**EXERCISE DETAILS**
The entries that follow include a run beginning at the line with "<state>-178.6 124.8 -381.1" and ending at the line with "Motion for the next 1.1"; restate that run word for word and leave the rest out.

[Stored entries]

_ _ _

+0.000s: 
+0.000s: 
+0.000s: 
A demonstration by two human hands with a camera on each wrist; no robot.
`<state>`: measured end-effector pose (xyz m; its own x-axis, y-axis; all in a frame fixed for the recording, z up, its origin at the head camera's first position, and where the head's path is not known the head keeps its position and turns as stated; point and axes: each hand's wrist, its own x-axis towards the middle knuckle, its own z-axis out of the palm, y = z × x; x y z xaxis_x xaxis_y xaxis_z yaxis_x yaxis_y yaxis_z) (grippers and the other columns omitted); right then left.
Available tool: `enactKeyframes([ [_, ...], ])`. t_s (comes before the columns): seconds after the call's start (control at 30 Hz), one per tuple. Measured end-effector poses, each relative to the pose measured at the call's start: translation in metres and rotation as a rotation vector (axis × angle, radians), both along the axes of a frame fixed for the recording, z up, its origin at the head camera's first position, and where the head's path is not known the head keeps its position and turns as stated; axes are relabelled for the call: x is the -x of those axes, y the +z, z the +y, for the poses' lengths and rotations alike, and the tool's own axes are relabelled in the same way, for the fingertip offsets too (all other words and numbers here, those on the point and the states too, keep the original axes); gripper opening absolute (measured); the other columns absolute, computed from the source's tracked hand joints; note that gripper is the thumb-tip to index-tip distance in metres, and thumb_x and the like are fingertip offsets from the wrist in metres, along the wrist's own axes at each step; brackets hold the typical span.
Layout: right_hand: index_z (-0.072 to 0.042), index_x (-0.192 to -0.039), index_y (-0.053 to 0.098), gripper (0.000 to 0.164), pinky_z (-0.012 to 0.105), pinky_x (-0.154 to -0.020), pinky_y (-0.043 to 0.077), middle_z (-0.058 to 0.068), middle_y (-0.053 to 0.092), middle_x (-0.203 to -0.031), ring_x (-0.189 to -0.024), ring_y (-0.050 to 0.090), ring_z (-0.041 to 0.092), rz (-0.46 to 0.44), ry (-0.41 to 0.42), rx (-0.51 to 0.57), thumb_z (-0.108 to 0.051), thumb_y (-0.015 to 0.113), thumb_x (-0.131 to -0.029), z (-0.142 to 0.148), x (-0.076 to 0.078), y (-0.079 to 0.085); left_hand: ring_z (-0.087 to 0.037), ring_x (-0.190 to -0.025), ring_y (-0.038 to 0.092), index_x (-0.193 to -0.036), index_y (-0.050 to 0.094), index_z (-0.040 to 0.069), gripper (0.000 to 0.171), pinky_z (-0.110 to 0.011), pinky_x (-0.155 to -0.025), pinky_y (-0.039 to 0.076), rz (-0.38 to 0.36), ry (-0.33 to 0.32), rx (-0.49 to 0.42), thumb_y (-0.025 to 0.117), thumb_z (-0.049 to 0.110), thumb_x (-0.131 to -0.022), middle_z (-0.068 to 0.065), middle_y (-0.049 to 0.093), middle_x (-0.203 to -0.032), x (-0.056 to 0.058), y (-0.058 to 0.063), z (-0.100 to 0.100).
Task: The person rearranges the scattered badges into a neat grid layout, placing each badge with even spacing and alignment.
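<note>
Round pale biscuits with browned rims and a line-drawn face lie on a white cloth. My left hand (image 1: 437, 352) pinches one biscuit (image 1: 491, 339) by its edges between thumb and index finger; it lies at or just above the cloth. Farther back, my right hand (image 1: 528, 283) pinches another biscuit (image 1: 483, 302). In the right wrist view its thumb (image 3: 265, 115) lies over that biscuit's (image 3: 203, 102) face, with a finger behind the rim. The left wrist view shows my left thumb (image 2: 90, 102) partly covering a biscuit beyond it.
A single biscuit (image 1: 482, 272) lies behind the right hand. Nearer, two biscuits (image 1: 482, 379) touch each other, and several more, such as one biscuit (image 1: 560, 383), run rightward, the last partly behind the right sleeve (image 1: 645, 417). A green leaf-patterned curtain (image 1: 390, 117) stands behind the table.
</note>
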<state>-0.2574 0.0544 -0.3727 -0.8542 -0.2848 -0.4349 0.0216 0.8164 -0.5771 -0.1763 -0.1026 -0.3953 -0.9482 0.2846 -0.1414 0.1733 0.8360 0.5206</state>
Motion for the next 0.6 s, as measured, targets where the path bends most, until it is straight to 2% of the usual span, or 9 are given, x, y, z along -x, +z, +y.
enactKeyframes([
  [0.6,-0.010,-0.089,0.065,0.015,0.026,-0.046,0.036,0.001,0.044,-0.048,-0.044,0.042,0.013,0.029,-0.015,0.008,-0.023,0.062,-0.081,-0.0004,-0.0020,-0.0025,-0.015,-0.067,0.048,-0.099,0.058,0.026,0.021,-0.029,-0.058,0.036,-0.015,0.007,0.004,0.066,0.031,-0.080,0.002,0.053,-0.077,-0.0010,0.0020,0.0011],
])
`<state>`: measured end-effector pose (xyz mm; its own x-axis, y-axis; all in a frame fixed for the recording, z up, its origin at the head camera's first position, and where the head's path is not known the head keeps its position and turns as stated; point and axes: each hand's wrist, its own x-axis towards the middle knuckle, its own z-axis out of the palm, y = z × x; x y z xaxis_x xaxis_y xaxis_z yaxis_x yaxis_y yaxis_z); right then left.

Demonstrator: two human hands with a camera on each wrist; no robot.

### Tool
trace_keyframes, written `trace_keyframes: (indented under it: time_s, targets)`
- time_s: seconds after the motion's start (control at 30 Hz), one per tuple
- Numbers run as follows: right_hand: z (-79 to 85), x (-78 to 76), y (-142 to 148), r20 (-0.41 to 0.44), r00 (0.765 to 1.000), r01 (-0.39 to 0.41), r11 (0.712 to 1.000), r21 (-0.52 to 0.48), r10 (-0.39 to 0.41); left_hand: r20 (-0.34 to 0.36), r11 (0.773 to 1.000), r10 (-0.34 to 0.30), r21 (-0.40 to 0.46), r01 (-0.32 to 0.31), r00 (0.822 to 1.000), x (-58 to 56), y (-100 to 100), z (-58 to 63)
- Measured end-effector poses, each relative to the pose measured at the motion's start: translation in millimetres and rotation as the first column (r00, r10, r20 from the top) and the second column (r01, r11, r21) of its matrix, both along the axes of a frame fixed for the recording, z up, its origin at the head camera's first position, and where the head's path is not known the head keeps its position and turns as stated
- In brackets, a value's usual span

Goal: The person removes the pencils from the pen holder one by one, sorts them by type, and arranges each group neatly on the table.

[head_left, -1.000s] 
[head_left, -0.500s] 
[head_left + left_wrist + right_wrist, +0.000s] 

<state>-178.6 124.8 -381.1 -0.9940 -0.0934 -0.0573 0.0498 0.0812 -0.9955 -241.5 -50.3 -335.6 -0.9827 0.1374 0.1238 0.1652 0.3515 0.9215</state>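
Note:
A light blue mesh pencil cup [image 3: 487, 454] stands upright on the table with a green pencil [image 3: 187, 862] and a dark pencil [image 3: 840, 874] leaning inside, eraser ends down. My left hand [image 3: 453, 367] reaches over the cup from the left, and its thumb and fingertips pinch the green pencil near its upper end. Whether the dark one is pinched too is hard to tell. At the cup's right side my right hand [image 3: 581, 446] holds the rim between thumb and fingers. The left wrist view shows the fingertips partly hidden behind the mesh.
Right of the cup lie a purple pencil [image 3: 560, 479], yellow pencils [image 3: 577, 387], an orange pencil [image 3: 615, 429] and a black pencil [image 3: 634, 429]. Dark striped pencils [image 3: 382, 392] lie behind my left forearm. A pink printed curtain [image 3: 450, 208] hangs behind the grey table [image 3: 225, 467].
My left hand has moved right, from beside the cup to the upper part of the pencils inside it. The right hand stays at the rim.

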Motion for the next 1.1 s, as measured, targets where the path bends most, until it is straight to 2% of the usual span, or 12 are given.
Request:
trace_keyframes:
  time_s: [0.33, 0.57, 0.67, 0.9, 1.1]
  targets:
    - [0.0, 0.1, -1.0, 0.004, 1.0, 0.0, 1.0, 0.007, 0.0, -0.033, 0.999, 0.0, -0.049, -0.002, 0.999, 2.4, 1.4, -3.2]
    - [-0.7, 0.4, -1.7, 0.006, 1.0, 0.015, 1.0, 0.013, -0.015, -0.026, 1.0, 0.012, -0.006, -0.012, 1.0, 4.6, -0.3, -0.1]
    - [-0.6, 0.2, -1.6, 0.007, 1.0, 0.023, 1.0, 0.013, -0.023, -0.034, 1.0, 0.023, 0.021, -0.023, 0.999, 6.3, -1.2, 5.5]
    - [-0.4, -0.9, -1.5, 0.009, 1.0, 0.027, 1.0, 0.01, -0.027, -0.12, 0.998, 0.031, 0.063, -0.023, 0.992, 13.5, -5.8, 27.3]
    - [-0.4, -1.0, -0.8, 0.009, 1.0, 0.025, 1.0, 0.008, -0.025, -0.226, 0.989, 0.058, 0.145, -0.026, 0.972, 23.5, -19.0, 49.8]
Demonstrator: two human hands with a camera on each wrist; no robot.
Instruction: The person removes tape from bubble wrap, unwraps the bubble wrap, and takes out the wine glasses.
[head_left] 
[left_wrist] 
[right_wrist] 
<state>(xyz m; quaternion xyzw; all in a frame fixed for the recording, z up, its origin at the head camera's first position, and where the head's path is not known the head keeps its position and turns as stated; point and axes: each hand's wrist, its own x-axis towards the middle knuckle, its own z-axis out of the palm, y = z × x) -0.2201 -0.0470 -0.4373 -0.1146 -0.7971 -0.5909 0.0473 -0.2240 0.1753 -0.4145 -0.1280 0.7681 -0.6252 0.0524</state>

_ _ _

**SOLUTION FOR THIS PROBLEM**
<state>-178.6 124.8 -381.1 -0.9940 -0.0934 -0.0573 0.0498 0.0812 -0.9955 -241.5 -50.3 -335.6 -0.9827 0.1374 0.1238 0.1652 0.3515 0.9215</state>
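Note:
A light blue mesh pencil cup [image 3: 487, 454] stands upright on the table with a green pencil [image 3: 187, 862] and a dark pencil [image 3: 840, 874] leaning inside, eraser ends down. My left hand [image 3: 453, 367] reaches over the cup from the left, and its thumb and fingertips pinch the green pencil near its upper end. Whether the dark one is pinched too is hard to tell. At the cup's right side my right hand [image 3: 581, 446] holds the rim between thumb and fingers. The left wrist view shows the fingertips partly hidden behind the mesh.
Right of the cup lie a purple pencil [image 3: 560, 479], yellow pencils [image 3: 577, 387], an orange pencil [image 3: 615, 429] and a black pencil [image 3: 634, 429]. Dark striped pencils [image 3: 382, 392] lie behind my left forearm. A pink printed curtain [image 3: 450, 208] hangs behind the grey table [image 3: 225, 467].
My left hand has moved right, from beside the cup to the upper part of the pencils inside it. The right hand stays at the rim.
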
Motion for the next 1.1 s, as measured, targets where the path bends most, until it is straight to 2% of the usual span, or 12 are given.

Nothing remains to be done for this exercise.